An image classification service, developed using Google’s Tensorflow deep learning framework, where the “Inception v3” Deep Neural Network was retrained in order to classify images of fields as “fire-containing” or not. This service is meant to be containerized and deployed on a Docker platform installed on Fog and or Cloud servers, or executed as a native standalone application at the Edge. Containers were selected instead of Virtual Machines, as a means of virtualization, because of their overall lower overhead, smaller footprint and lightweight vertical scalability. For the asynchronous communication of both the Edge and the Fog layer with Cloud, the NGSI mechanism (OCB) is leveraged.
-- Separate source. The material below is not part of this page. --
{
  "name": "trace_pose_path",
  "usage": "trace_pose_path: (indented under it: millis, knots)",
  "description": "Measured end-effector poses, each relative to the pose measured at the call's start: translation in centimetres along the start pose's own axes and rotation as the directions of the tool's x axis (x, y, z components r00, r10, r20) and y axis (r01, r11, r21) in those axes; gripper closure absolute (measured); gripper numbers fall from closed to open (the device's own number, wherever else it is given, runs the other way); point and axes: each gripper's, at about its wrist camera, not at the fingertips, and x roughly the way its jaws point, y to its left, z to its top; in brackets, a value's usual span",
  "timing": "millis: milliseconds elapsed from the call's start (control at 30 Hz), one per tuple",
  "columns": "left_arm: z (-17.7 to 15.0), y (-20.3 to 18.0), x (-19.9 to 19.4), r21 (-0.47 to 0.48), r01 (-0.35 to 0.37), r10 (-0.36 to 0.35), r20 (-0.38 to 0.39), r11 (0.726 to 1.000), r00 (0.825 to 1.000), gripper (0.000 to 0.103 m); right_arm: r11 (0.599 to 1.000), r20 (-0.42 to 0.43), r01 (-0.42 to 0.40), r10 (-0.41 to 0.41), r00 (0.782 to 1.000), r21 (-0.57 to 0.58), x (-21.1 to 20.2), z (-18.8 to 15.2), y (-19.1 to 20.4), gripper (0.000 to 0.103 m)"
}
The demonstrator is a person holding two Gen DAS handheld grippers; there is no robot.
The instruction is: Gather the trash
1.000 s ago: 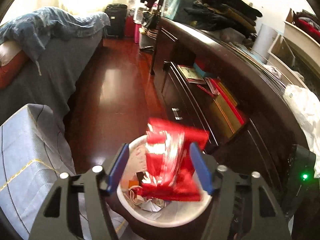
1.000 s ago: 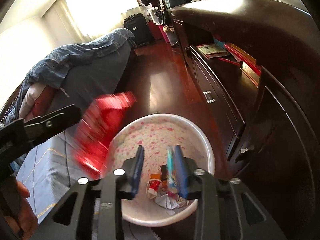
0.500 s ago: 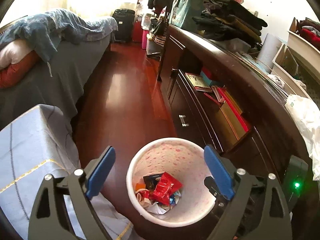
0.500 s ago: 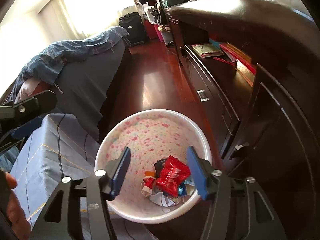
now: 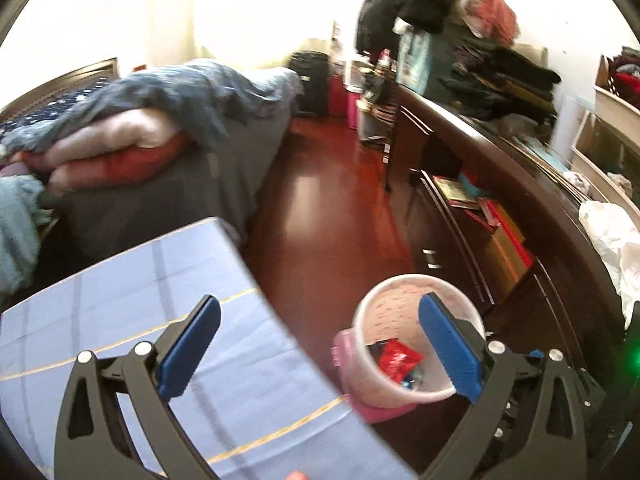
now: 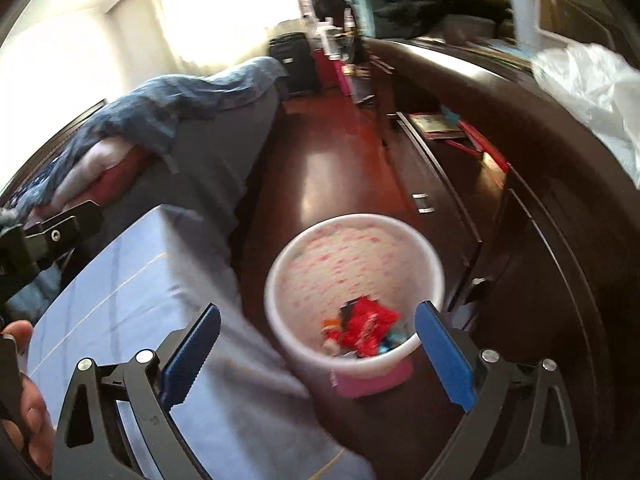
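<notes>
Bed (image 5: 224, 160) is running along the left side of the room, grey cover, with a blue blanket (image 5: 192, 92) and red and pale pillows (image 5: 120, 152) heaped at its far end. A light blue checked sheet (image 5: 132, 292) is covering the near corner of the bed, under the left tool.

Dark wooden cabinet (image 6: 532, 200) is running along the right side, books (image 6: 440, 124) lying on an open shelf in it, folded dark clothes (image 5: 500, 76) piled on its top at the far end and a white plastic bag (image 6: 592, 88) lying on its top at the near end. Red-brown floor (image 5: 320, 216) is showing between bed and cabinet; a black suitcase (image 6: 292, 60) is standing at the far end of the floor.

Waste bin (image 6: 356, 252), white with pink spots, is standing on the floor between the near corner of the bed and the cabinet, on a pink base (image 6: 372, 380). Red wrapper (image 6: 368, 328) is lying inside the bin on top of other small scraps; also visible from the left wrist (image 5: 398, 360).

Left tool (image 5: 320, 348): jaws opening, blue pads wide apart, nothing between them; it is hanging over the edge of the sheet and the bin. Right tool (image 6: 320, 356): jaws opening, pads wide apart, nothing gripped; bin showing below and between them. Part of a hand (image 6: 28, 396) is showing at the lower left edge of the right wrist view. Both views are motion-blurred.
</notes>
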Motion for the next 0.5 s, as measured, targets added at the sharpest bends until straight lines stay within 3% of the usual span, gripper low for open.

The model can be easily retrained to match your specific classification needs. This repo is a Dockerized Django Rest-Api service, able to cooperate with Edgy-Controller (repo: https://github.com/maravger/edgy-controller.git) for offloading TensorFlow based applications in the network edge. This service is able to manage requests from clients and send ctucial data back to the controller, necessary for the scaling algorithm explained in the aforementioned repo.
You can choose either Docker execution or native execution!

Docker Execution

First of all make sure you have Docker installed. If not, head to https://docs.docker.com/install/

Build:

docker build -t ca-tf .

Run the service as a server:

docker run -it -p 8000:8000 ca-tf

You are good to go. Test the service using one of the predifined client scenarios:

cd client_scenarios/
client_scenario_2.py

*Make sure to change the IPs within the scripts, to match your server's installation. Also, it's neccessary that you add your server's IP to ca_tf/settings.py -> ALLOWED_HOSTS. *

Native Installation and Execution

Then, install pip and virtualenv:

sudo apt-get install python-pip python-dev python-virtualenv # for Python 2.7
sudo apt-get install python3-pip python3-dev python-virtualenv # for Python 3.n

Clone the existing repo:

git clone https://github.com/maravger//ca-tf-image-classifier.git

Create a Virtualenv environment by issuing one of the following commands:

virtualenv --system-site-packages . # for Python 2.7
virtualenv --system-site-packages -p python3 . # for Python 3.n

Activate the Virtualenv environment by issuing the following command:

source ./bin/activate

...and install the requirements:

pip install -r requirements.txt

Now you can run the service nativelly

chmod +x /entrypoint.sh
./entrypoint.sh

Local execution of the Image-Classifier Service for testing

./classify.py IMAGE

Additional script for converting OCB json data to CSV.

In json_to_csv.py:

  1. change path of .txt file you want to convert.
  2. output.json contains your flattened json.
  3. include the keys you want to include to your csv.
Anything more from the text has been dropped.